Allocating Disk Space for Fault Tolerance and Availability

A MariaDB Xpand deployment must contain sufficient free disk space to automatically recover from Xpand node or zone failures.

The system variables, system tables, and ALTER CLUSTER statements are only available on the Xpand nodes. When using the Xpand Storage Engine topology, you need to connect to an Xpand node to use these features.

To calculate the maximum amount of disk space that can be utilized while still allowing Xpand to fully reprotect data after a failure, you can use the following formula:

Maximum Disk Utilization % = (Total Xpand Nodes - k) * 80 / Total Xpand Nodes

In the formula above, k represents one of the following (whichever is larger):

  • Value of MAX_FAILURES global variable (default value = 1)

  • The total number of Xpand nodes in a zone (if an entire zone were to fail). Refer to ALTER CLUSTER ZONE for more information on how Xpand works in zones.

To examine the disk space usage of your deployment, use clx on one of the Xpand nodes.

Note

If there is not enough free space in your deployment to reprotect data following an Xpand node or zone failure, your deployment will be at risk for data loss or failure if another Xpand node or zone is lost.

80 is the default value for the databasefull_user_warn_percentage threshold. If your applications write data at a rate that fills the deployment aggressively, use a value that is less than 80% in your calculations. This will ensure that data can continue to be written while you are waiting for replacement Xpand node(s) to join the deployment and for data redistribution to complete.

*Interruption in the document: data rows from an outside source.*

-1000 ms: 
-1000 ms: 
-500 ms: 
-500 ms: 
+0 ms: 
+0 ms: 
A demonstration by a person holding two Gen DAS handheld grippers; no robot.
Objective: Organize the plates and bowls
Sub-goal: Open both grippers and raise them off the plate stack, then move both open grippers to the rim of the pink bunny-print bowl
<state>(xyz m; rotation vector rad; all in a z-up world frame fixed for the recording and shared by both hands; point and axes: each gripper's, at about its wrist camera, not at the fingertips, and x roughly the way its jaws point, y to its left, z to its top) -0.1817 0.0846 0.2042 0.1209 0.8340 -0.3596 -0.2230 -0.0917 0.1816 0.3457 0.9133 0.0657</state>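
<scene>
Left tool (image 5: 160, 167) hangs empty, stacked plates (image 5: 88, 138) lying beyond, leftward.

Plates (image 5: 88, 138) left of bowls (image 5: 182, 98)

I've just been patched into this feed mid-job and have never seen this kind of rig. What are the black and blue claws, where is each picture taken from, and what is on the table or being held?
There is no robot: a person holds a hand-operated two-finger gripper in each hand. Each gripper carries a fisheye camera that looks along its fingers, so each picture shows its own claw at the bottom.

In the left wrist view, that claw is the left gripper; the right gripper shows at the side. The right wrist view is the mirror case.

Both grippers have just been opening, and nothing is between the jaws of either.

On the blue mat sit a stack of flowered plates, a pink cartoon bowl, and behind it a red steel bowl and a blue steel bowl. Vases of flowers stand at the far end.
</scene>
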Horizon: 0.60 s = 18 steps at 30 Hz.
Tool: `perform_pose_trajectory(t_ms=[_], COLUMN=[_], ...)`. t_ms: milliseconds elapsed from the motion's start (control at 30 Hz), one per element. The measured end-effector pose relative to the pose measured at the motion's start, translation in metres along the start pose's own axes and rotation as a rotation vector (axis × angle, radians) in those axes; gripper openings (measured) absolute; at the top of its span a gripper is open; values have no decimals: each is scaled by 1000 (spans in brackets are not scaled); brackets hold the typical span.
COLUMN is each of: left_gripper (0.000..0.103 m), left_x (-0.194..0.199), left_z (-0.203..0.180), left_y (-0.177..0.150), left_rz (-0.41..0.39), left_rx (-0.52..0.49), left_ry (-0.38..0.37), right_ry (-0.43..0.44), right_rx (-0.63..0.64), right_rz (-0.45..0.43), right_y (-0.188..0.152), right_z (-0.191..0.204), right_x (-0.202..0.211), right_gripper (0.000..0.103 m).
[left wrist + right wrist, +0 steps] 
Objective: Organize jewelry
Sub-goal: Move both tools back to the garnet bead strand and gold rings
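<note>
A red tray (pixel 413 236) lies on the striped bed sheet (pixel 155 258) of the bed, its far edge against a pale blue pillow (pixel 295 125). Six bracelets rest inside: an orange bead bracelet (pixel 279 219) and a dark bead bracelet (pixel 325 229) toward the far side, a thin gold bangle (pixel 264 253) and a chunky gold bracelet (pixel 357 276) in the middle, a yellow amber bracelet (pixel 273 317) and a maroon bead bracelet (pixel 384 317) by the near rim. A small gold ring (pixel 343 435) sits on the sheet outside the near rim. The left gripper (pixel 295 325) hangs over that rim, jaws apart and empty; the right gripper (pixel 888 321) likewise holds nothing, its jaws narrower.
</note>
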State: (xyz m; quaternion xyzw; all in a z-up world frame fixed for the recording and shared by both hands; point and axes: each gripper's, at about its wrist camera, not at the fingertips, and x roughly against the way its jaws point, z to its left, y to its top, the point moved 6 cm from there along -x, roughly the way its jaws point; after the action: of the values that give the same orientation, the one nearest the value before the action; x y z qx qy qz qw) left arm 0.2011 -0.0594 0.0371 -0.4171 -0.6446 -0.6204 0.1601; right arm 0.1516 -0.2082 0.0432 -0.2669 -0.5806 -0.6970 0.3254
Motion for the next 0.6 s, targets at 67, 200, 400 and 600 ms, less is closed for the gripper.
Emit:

To configure the databasefull_user_warn_percentage threshold, and others related to database space utilization, please see ALTER CLUSTER RESIZE DEVICES.

Samples

Using this sample chart of pre-calculated thresholds, a 9 Xpand node deployment (not deployed in zones) with MAX_FAILURES = 1 will require that the database not exceed 71.11% capacity to ensure successful completion of reprotect actions in the event of a Xpand node failure.

k

3 Nodes

6 Nodes

9 Nodes

16 Nodes

32 Nodes

1

53.33%

66.67%

71.11%

75.00%

77.50%

2

*

53.33%

62.22%

70.00%

75.00%

3

*

*

53.33%

65.00%

72.50%

4

*

*

44.44%

60.00%

70.00%

5

*

*

*

55.00%

67.50%

* = Not applicable as the remaining number of Xpand nodes will not constitute a quorum.

Space Alerts

If the amount of free space in your deployment goes below the amount of space required to fully reprotect it in the event of a Xpand node or zone failure, Xpand will send an email alert to the list of users configured in Database Alerts. The email will include [WARNING] Insufficient space for reprotection and provide details on the amount of space required.

The same message will also appear in clustrix.log as an ERROR.

ERROR 1 (HY000): [32779] Not enough space to reprotect if another node
is lost: 94.4255% usage (without softfailed nodes) is greater than
max 80.0000%

You may also encounter this message when soft-failing or removing Xpand nodes.